Une candidate dangereuse

Marine Le Pen n’a pas été interrogée sur l’insécurité ou sur l’islam. Elle n’a pas non plus eu le temps de développer son discours soi-disant social en direction des ouvriers. N’empêche que ses contre-vérités, que ses contradicteurs n’ont pas eu l’occasion de relever, vont rester en mémoire si le spectateur ne va pas vérifier l’information. C’est en cela que Marine Le Pen est dangereuse, même si elle n’est pas seule à utiliser cette méthode. Ce ne sont pas les accusations de fascisme qui se banalisent, comme elle dit, ce sont ses idées. Il est donc important pour les journalistes de la pousser dans ses retranchements, notamment sur les questions économiques où elle est la moins à l’aise, pour déconstruire son discours et l’image qu’elle veut donner du parti. Car non, le FN n’est pas un parti populaire, ni le parti des ouvriers. Marine Le Pen n’est pas la seule candidate hors-système. Rappelons que Marine Le Pen est née à Neuilly, dans une famille plutôt aisée.
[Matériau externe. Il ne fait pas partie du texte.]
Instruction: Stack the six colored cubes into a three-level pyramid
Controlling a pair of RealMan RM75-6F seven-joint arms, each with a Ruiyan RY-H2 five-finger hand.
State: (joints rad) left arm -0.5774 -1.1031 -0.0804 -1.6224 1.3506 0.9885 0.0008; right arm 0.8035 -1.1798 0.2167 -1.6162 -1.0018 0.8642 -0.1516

Elle était avocate avant de se lancer en politique. Si elle a été élue à la tête du parti à la suite de son père, c’est notamment grâce à son nom. Elle connaît donc parfaitement les rouages du système et ne vaut pas mieux que les autres candidats de ce côté-là. Si elle est hors-système, c’est uniquement à cause de la ligne de son parti, qui la met d’emblée au ban du jeu démocratique. Mais Marine Le Pen est loin d’être une victime, mal-aimée par les médias. Au contraire. Elle fait vendre et elle fait de l’audience parce qu’elle intrigue. Elle est davantage sollicitée par les médias et plus audibles auprès des classes populaires que les partis d’extrême-gauche. Et il est peut-être là le fond du problème.
Les électeurs ont bien compris que voter FN fait plus de bruits auprès des médias et donc des politiques. Ils continueront donc à se servir de cet outil tant que les partis traditionnels ne proposeront pas de réelles solutions à leurs problèmes au lieu de surenchérir sur les positions du FN.